Amazons

This article is about the mythical people - for other meanings, see Amazon (disambiguation).

Amazons (ancient Greek Ἀμαζόνες Amazónes) are the names given in Greek myths and legends to some peoples where women went into battle "equal to men". Ancient authors locate Amazons in various regions on the Black Sea: in or north of the Caucasus region, but especially in the northern Anatolian part of the Pontos region, where their capital Themiskyra (on the Thermodon) is said to have been located. Amazons are also said to have lived in Caria and Lycia as well as in Libya. There are reports about Amazon queens and city founders. Amazons are always described as normal mortals; often they are defeated in battles, in some places their burial places are mentioned.
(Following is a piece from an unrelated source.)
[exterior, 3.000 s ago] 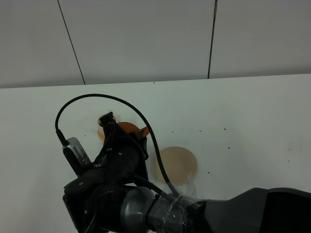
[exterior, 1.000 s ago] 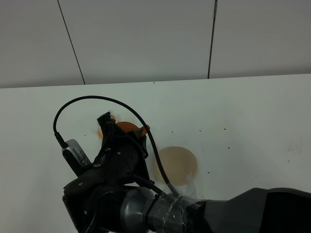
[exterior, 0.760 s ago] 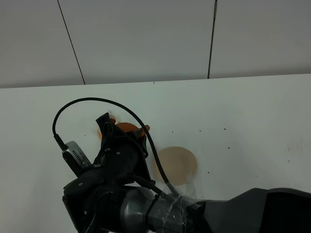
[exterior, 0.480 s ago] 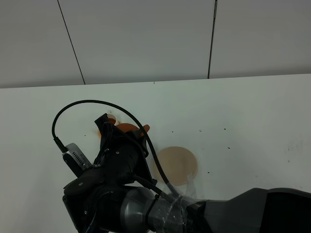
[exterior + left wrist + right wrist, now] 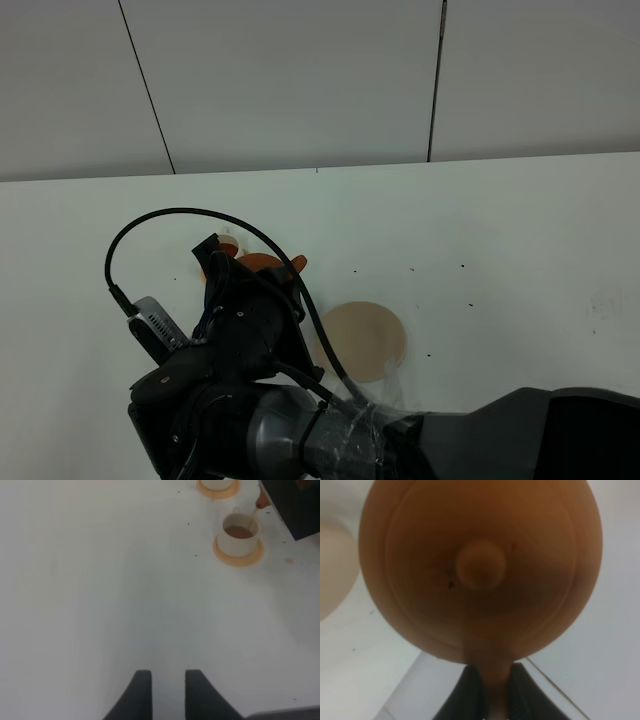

Numerous works of Greek art depict Amazons as daring female fighters and mounted warriors, preferably on vases from about 550 BC onwards. In the 4th century B.C. representations of the "Amazon fight" (Amazonomachy) were popular. Two weapons are peculiar to the representations of Amazons from the last third of the 5th century B.C. onwards: the labrys, a double axe also called Amazon axe, and the pelte, a small, crescent-shaped shield. Their typical clothing consists of a short chiton, which often leaves the right breast uncovered.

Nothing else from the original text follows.